A fragrant mix of Thai spices blends perfectly with creamy coconut milk in this beautiful dish. This recipe is very versatile and allows you to mix in any veggies you have available at home. I like it with mushrooms, red pepper and spinach, all full of vitamin C and antioxidants.

(Serves : 4)



  • Calories: 563.66kcal 

  • Total Fat: 34.48g

  • Carbs: 34.84g

  • Sugars: 8.16g

  • Protein: 31.8g

  • Sodium: 2270.79mg

  • Fibre: 3.19g


For the soup:

  • 1 tbsp coconut oil 

  • 2 shallots, chopped

  • 2 cm piece of ginger, grated

  • 2 garlic cloves, minced

  • 2 tbsp Thai green curry paste

  • 200g mushrooms, sliced

  • 2 red peppers, sliced

  • 1 can coconut milk 

  • 700 ml chicken broth, we used homemade chicken broth from my recipe 

  • 2 chicken breasts, cut into small cubes

  • 2 tbsp fish sauce

  • 1 tbsp brown sugar

  • Fresh lime juice, from 1/2 lime

  • Soy sauce, to season 

To serve: 

  • 300g your favourite noodles, we used rice noodles, cooked

  • 10g fresh coriander, to garnish 

  • 2 spring onions, chopped


  • Heat 2 tbsp of coconut oil in a large size pot over a medium heat, add the shallots and ginger and cook for 2 minutes until golden. 

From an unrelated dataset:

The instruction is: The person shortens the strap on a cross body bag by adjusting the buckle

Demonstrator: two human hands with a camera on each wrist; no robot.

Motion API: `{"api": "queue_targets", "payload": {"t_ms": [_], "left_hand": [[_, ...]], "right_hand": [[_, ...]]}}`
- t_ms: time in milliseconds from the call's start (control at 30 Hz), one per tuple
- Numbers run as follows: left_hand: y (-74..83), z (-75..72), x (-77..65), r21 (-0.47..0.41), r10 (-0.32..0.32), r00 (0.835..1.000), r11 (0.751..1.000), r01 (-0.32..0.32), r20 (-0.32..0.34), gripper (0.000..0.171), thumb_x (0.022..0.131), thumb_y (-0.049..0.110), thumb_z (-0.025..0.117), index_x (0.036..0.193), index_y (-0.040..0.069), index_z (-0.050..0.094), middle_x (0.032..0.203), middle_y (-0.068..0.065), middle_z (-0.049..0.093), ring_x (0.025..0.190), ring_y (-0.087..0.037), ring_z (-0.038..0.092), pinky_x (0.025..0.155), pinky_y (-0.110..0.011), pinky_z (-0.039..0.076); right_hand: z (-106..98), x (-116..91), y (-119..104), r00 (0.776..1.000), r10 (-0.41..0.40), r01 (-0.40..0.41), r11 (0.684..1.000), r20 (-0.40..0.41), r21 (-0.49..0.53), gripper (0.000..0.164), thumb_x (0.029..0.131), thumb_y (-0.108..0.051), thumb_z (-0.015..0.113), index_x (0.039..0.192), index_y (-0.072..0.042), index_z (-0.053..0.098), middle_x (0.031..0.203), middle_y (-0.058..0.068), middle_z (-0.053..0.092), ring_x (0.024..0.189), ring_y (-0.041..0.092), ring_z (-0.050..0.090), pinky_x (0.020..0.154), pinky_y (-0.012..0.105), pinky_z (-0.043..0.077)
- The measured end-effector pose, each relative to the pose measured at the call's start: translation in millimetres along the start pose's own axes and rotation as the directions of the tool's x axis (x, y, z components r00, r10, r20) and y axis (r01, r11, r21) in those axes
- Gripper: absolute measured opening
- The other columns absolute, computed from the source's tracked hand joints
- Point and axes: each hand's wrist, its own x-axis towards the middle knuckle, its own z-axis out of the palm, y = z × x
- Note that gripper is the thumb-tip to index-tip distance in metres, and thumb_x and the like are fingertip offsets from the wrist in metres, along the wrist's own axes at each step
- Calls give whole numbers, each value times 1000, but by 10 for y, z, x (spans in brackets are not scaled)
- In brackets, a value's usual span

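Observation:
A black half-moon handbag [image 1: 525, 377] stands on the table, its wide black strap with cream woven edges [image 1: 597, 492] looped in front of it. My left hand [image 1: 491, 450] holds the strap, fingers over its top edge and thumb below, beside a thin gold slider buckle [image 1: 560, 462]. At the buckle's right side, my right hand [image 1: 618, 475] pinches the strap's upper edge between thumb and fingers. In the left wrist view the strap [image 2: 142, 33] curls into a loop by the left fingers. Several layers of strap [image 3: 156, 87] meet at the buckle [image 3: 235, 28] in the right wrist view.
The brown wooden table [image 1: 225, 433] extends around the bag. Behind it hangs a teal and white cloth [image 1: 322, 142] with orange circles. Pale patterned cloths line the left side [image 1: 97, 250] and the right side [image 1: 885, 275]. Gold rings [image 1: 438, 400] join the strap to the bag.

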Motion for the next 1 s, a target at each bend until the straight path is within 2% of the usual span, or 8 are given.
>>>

  • Add the garlic together with the curry paste and simmer for 1 minute until fragrant.

  • Add the mushrooms, red pepper, coconut milk, chicken broth, chicken breasts, fish sauce and brown sugar, bring to boil and simmer for 7 minutes until the chicken is cooked and soup hot. 

  • Add the lime juice and season with soy sauce.

  • Divide the noodles between 4 serving bowls and ladle the soup over the top and sprinkle with fresh coriander and spring onions.